Ways to encourage outdoor experiences:
Indoors, children may be measuring using rulers and tapes; outdoors they can explore non-standard measures. Consider beginning with sloppy wet mud and exploring boot tracks. Extend using runny paint and lining paper – who has the longest stride? Who can predict the steps needed from the sandpit to the outdoor house?

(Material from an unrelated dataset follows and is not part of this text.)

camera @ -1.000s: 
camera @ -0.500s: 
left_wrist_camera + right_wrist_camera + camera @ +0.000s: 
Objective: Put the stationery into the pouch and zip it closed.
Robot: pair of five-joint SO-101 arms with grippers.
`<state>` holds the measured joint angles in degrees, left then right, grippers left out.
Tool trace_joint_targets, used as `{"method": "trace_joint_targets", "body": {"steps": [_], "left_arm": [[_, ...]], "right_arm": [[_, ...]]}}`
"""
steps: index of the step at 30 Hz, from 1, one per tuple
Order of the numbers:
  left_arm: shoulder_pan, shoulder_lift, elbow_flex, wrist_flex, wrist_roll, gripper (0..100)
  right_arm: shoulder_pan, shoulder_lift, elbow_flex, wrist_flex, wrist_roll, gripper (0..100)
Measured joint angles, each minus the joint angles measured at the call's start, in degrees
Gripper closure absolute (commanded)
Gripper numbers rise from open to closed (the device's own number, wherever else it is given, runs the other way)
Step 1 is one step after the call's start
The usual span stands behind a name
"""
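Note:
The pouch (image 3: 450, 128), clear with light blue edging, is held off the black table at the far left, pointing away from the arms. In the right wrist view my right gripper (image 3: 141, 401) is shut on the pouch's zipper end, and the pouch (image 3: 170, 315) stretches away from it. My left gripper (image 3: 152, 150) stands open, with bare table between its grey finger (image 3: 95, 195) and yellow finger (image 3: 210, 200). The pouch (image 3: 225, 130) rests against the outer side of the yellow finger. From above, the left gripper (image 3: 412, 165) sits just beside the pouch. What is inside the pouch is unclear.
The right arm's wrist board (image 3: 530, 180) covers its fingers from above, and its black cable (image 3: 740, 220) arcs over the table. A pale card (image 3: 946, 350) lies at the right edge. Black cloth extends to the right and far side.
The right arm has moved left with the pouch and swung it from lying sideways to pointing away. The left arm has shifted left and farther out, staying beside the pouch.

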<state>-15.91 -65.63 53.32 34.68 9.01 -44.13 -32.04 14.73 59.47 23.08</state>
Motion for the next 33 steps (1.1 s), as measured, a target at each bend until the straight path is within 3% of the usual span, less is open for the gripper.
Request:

In the indoor construction area, children could be building with small wooden blocks; outdoors they can explore natural or large objects. Provide logs or large amounts of smooth flat stones to stack and knock over. Extend by providing large empty cardboard boxes to pile up – who can build the tallest structure? Which tower is the most stable?
Crash, bang, wallop
The indoor music area offers opportunities to investigate small instruments and make sound patterns; outdoors, children can make lots more noise on a larger scale. Supply new metal dustbins and lids and beaters for a steel band or make a bucket band with assorted plastic buckets, bowls and wooden spoons. Extend by developing a hanging band with saucepans, metal mugs, assorted pans, lengths of metal and plastic piping and metal plates attached to a washing line. Who can repeat back a sound pattern?
Splish, splash, splosh
The indoor water tray can be extended outdoors to give children time and space to explore water, without the need to ‘mop up’. Consider an outdoor water tap, water barrel or hose. Make a collection of large containers to fill and empty, including those with sprinklers. Extend to include large guttering and water pipes in paddling pools. Don’t forget the opportunities to splash in and sweep up puddles! Who can predict how many small buckets fill the watering can?

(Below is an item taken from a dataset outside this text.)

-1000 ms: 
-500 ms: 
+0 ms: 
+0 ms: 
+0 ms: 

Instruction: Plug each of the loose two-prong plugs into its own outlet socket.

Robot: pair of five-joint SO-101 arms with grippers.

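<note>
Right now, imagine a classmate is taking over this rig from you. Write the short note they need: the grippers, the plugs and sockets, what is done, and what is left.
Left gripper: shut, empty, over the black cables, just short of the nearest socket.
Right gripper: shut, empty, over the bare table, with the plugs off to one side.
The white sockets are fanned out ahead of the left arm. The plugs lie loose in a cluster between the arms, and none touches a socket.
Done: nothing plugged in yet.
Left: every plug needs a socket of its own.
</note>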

The indoor home corner offers multitudinous chances to explore measures and an outdoor mud kitchen enhances this. Create a mud kitchen – with balances, scales, pots, pans, buckets, wooden spoons, ladles and a water source. Extend by adding laminated recipe or ‘spell’ cards and encourage children to write their own. Who attempts to follow the recipe? How many pebbles balance the bucket of mud?
The outdoor space offers the prospect of pursuing the universally popular activity of creating dens. Supply wooden blocks, crates, tyres, guttering, plastic pipes, cardboard tubes, cardboard boxes, rugs, blankets, duvet covers, lengths of fabric, ties and pegs, metal A frames, planks and barrels. Extend by adding maps and explorer packs to encourage role play. Who plans a construction and who uses a trial and error method? How many children can fit inside the den?
Dig and delve
Children need space to grow flowers, fruit and vegetables, but also space to simply dig, fill containers and transport soil. A clearly identified ‘digging area’ offers this opportunity outdoors. Provide shovels, rakes, buckets, watering cans, sieves and wheelbarrows. Extend by adding a pulley system to support children’s transportation of water and soil. What strategies do children use to move heavy buckets?
Many children love to make a mess – and with teabags soaked in coloured paint, they can certainly do that! Encourage the children to predict who can throw their painty teabag the furthest, and then try it and see. Extend by using standard or non-standard measures to compare the throws. Who predicts the distance most accurately?
Numbers surround us everywhere in the environment. Involve families by encouraging them to share a number they see outdoors with their child. This can be done by hard copy, but more easily by sending to a drop box from a mobile phone. Encourage families to include door numbers, bus numbers, price labels, advertising posters or road signs. Collect the numbers and supplement them with your own – create a laminated outdoor number line and model use with the children. Extend by adding a washing line and second set of numbers – encourage the children to order the numbers. Who uses the fixed number line for clues? Who uses number names?